But then something amazing happened, we got word from down the net! The God sent family that we mentioned a few posts back went to the orphanage and saw a kid that might be ours. Two actually but both seemed to be OK and one even was managing to push himself around in a wheelchair. It feels really weird to be as happy as we are about two kids that might not even be the kid that we've never met before doing well, but we're still really happy about it. This combined with the good sermon gave me a third option. Be content, trust God, and worry because lets be honest that's not going to stop until months after he gets home.

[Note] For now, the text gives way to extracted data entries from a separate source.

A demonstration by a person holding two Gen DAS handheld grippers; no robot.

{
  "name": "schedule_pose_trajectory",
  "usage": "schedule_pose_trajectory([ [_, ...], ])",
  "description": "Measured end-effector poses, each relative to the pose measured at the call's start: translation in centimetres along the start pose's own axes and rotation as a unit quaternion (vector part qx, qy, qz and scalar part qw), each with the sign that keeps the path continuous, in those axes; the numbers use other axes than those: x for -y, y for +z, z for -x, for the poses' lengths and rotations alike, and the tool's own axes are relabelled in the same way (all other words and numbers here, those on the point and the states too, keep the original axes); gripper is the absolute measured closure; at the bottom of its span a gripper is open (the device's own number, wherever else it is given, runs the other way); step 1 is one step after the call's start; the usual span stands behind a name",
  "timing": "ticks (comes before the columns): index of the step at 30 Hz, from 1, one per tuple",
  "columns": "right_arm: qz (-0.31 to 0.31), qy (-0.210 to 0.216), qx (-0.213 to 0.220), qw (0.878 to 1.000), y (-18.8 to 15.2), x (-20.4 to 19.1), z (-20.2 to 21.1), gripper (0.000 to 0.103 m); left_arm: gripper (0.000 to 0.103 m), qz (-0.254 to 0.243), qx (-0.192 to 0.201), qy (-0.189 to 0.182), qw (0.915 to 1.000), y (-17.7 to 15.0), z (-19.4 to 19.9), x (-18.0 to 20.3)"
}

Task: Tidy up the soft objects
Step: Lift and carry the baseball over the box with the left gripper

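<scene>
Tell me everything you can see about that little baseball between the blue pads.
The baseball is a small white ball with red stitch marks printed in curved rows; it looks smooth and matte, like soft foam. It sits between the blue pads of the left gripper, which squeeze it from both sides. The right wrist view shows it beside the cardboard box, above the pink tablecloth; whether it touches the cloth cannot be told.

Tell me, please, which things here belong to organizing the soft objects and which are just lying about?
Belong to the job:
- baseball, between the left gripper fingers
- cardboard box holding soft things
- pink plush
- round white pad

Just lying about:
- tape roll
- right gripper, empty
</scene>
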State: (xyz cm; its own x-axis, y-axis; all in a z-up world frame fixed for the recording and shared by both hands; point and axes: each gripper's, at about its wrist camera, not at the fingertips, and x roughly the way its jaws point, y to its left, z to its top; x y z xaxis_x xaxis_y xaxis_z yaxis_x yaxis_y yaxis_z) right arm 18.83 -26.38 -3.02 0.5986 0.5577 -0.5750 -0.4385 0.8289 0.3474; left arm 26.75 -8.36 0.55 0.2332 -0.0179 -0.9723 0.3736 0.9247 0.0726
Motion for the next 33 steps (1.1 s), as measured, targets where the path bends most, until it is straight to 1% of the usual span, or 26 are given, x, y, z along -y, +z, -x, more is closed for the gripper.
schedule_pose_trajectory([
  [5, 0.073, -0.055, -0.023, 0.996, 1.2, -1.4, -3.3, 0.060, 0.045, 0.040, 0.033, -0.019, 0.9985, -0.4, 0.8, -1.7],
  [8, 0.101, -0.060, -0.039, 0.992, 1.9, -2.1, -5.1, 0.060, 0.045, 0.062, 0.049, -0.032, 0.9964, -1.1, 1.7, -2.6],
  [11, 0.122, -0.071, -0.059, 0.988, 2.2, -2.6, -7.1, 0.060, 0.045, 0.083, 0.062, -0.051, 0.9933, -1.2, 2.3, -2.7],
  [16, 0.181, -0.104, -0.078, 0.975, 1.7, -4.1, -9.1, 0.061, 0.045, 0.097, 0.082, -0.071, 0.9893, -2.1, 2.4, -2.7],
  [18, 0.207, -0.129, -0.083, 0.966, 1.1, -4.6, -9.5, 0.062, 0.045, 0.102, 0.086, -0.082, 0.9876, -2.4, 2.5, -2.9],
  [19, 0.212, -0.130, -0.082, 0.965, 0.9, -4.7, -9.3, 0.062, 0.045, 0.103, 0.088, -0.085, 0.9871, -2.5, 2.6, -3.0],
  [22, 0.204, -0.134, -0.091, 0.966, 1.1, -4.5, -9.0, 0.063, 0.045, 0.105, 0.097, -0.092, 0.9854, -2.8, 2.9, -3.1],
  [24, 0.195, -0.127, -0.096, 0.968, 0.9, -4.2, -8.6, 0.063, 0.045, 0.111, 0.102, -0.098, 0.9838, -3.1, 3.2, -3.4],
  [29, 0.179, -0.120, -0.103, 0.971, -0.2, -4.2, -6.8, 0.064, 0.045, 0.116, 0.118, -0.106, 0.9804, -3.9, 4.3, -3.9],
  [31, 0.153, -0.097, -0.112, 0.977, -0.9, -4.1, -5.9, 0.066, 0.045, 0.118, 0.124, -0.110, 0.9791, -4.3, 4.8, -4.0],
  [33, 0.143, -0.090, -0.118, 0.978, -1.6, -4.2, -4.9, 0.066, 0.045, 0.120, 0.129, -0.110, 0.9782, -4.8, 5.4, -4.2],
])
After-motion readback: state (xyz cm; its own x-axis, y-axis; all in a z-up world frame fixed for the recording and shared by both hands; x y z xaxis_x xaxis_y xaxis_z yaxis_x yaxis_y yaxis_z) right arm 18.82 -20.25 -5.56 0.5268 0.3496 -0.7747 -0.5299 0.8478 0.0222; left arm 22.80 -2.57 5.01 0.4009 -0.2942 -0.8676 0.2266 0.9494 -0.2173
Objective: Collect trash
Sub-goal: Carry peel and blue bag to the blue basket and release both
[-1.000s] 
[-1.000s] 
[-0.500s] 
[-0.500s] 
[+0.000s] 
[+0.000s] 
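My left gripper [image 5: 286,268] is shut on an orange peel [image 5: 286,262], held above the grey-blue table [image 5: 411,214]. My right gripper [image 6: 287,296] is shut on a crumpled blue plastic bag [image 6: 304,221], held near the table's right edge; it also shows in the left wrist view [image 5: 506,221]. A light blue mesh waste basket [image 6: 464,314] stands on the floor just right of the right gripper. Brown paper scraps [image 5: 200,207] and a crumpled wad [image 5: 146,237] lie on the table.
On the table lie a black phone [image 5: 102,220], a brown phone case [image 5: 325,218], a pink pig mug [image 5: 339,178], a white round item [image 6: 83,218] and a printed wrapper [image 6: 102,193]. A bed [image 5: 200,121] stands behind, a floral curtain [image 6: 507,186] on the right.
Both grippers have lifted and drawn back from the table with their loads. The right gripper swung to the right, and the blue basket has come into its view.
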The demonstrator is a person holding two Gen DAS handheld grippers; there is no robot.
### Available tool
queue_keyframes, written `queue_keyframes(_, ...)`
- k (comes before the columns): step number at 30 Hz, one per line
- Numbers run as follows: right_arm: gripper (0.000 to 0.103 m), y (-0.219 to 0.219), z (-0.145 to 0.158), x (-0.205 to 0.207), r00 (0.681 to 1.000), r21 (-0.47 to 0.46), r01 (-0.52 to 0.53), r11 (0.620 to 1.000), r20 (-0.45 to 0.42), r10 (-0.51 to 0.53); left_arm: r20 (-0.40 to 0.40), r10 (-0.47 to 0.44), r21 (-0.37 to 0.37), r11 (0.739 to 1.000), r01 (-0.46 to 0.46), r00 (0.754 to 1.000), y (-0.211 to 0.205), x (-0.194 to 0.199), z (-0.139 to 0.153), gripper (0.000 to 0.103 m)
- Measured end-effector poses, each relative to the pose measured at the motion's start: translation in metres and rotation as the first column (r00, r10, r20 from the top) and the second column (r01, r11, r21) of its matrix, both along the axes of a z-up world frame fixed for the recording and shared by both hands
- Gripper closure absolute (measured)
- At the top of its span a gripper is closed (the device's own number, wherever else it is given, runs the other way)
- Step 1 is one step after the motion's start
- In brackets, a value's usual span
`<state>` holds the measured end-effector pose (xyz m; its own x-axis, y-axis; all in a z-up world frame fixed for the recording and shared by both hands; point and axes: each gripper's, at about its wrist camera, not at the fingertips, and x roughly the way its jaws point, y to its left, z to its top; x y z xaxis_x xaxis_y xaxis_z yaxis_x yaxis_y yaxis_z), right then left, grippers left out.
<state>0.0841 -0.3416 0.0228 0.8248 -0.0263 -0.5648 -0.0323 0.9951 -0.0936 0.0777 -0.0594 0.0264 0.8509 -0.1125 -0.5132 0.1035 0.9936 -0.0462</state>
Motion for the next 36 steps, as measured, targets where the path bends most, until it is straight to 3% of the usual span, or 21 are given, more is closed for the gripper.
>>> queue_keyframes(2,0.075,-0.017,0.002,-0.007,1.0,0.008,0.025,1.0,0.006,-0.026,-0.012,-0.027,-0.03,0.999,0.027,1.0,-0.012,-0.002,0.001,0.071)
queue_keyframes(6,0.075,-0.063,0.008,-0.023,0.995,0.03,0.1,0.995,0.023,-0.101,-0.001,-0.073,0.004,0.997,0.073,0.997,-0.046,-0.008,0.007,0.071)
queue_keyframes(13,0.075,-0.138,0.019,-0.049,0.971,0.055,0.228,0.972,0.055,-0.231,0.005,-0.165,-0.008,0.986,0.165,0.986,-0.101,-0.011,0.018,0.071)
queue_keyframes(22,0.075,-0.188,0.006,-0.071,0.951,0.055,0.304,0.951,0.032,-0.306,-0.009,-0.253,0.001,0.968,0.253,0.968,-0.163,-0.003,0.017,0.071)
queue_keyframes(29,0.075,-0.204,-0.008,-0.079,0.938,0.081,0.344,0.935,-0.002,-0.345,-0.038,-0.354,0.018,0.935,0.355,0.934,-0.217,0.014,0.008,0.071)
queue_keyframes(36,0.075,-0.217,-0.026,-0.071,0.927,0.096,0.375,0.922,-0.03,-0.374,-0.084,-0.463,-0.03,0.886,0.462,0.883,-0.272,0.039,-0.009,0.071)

His net is already in the water and we've been told to leave it in for the next 6 months. We see it grow every day, especially when we see a bunch of names of people that we don't know supporting the auction. Sometimes we even get to feel a tug from the net to let us know that our little fish is sill down there. It's a long drawn out aggravating process, but it's Gods plan and we're watching it in motion right in front of us. Lets wait it out and see who else it catches.
It's Auction Time!6/30/2015
Our Hidden Treasures Auction is just a few short hours away!
The auction will run from midnight July 1 through July 8. We have many beautiful things up for bid, with new things being added all week long. So be sure to check it out more than once!
Here are a few examples of some of the items:
This gorgeous Pleated Purse, handmade by Mindy at The Practical Mom Shop
This Handcrafted Soap Collection, lovingly donated by Lindsey at the Kalamazoo Gift Company
This 8 x 10 canvas print by Bethany at Beholden Designs
....and there are many more items. Along with handcrafted items, we have an assortment of new and used items such as books, DVDs, children's items, jewelry, and gift cards. Come check us out and help us get another step closer to bringing Mikah home! http://treasuresinhiddenplaces.blogspot.com/
Listings will be up at midnight tonight!
I am so happy to report that we have a small update on how Mikah is doing! There is a family adopting a little boy from the same group home, and they are there visiting him this week. I chatted via messaging with the adoptive mom, and found out a little bit out the conditions in the group home.
She reports that the home is clean and well-kept, and that the kids seem to be well cared for. She was able to see Mikah briefly, and reported that he looked really good, was up in a chair and was even smiling at her!
While it's only a small amount of information, it makes for a HUGE relief to this mama's heart way over here across the ocean! Since the group home has just opened this year, no adoptive families have ever been there yet, so no one knew what the conditions were or how any of the kids were faring. It was easy to assume the worst! To hear that Mikah is awake and alert and doing okay is such a big weight lifted off my shoulders, and an answer to my prayers.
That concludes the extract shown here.